# Electric Start on 9.9 Mercury stopped working



## FishThis (Sep 2, 2005)

My electric start on my Mercury 9.9 outboard stopped working. When i push the start button, there is no click or noise of any kind. It does start when I pull the rope and runs great. When I press the kill switch that still works. What do you think?

Thanks


----------



## freyedknot (Apr 10, 2004)

can you take it out easily? outozone will check it for free. or just put 12 volts directly to it to see if it is the starter. do you have controls for the motor / could be a nuetral safety switch.


----------



## FishThis (Sep 2, 2005)

I read the oweners manual and it said to replace the fuses, I'll see if that will work.


----------



## DontForgetTheDrainPlug (Mar 3, 2010)

Probably a stupid question...but have you checked the battery to see if it is charged? The alternator on that motor probably doesn't do a great job of charging the battery (too small output)...especially if you're using the battery to power anything else. (hopefully not an elec.trolling motor)

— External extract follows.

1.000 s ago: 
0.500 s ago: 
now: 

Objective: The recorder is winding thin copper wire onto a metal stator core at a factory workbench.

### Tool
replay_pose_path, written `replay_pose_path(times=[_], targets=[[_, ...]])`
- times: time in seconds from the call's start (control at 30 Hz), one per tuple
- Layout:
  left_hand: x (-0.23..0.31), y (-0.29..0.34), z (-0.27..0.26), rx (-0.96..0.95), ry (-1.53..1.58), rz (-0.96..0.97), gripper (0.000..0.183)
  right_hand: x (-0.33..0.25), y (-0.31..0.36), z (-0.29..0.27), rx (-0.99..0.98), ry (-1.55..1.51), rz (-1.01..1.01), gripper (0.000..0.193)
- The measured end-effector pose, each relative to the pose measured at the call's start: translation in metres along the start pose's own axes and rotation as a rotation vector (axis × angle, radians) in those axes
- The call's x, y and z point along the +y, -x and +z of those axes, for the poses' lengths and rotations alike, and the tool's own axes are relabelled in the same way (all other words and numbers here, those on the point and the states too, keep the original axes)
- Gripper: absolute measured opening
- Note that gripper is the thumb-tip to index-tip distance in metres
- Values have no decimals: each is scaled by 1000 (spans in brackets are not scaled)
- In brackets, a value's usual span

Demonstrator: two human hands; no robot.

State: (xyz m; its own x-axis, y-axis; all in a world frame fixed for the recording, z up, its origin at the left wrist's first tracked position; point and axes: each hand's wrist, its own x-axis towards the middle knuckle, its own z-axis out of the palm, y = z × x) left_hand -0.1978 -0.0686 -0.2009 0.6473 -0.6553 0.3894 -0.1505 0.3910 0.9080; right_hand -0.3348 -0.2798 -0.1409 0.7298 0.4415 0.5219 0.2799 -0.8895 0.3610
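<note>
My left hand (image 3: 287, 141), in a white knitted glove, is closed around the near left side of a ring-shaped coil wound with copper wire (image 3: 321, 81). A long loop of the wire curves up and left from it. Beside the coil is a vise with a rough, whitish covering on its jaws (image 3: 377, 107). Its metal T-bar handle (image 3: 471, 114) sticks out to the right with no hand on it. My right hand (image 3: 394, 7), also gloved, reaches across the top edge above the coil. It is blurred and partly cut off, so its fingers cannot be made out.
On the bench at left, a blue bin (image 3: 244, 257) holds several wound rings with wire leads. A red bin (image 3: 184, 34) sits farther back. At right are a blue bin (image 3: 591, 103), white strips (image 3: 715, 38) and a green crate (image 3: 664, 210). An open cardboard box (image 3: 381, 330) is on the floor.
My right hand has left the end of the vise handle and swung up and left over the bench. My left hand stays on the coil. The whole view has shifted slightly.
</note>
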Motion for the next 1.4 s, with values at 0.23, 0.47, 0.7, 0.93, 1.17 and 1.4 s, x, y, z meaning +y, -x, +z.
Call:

Then I'd check battery connections and any other wiring for corrosion, loose terminals...etc....before beginning a serious teardown


----------



## freyedknot (Apr 10, 2004)

also turn the key and check for voltage at the starter connection.if its getting 12 volts and no start ,then the starter went out.


----------



## Bazzin05 (Feb 2, 2011)

Sounds like a fuse to me. I have a merc 115 and a mechanic I took it too had stripped some wires that were then arcing when I used the trim button and that would cause a fuse to blow. Once the fuse blew my motor acted just like yours, I would turn the key and nothing would happen. So I would say it's a fuse problem.


----------



## Insco (Apr 9, 2008)

Is it a tiller? Mine can get fussy if I dont have the throttle in just the right position.


----------



## fishing_marshall (Jun 12, 2004)

My mercury 9.9 did this to me a few weeks ago. Key start won't do a thing, but the pull start works great. Add that to a busted trailer bunk and a new fish finder not getting enough volts and I'm having all kinds of fun. Let me know if you find anything out. I'm fine with pull starting for now. I hate to give up my boat this time of year to get it repaired if I can still run it.


----------



## FishThis (Sep 2, 2005)

I looked for fuses when I took off the top cover of the outboard and I can't find a fuse anywhere? I'm a little confused on what could be causing this problem. Batteries are fully charged, no corrosion of any kind on the terminals, I'm not sure what else to look for. I might have to call a marina in the morning to ask them. Let me know if you have any other ideas.


----------



## freyedknot (Apr 10, 2004)

do you have a 12 volt circuit tester?. turn the key on to the start position and check for voltage at the starter. the fuse should be in an enclosed rubber boot on the side of the motor. get a circuit tester($10.00) and learn how to use for all your 12 volt needs. like trailer lights and cars too. dont pay a mechanic $50/$75 an hour to check and change a fuse.


----------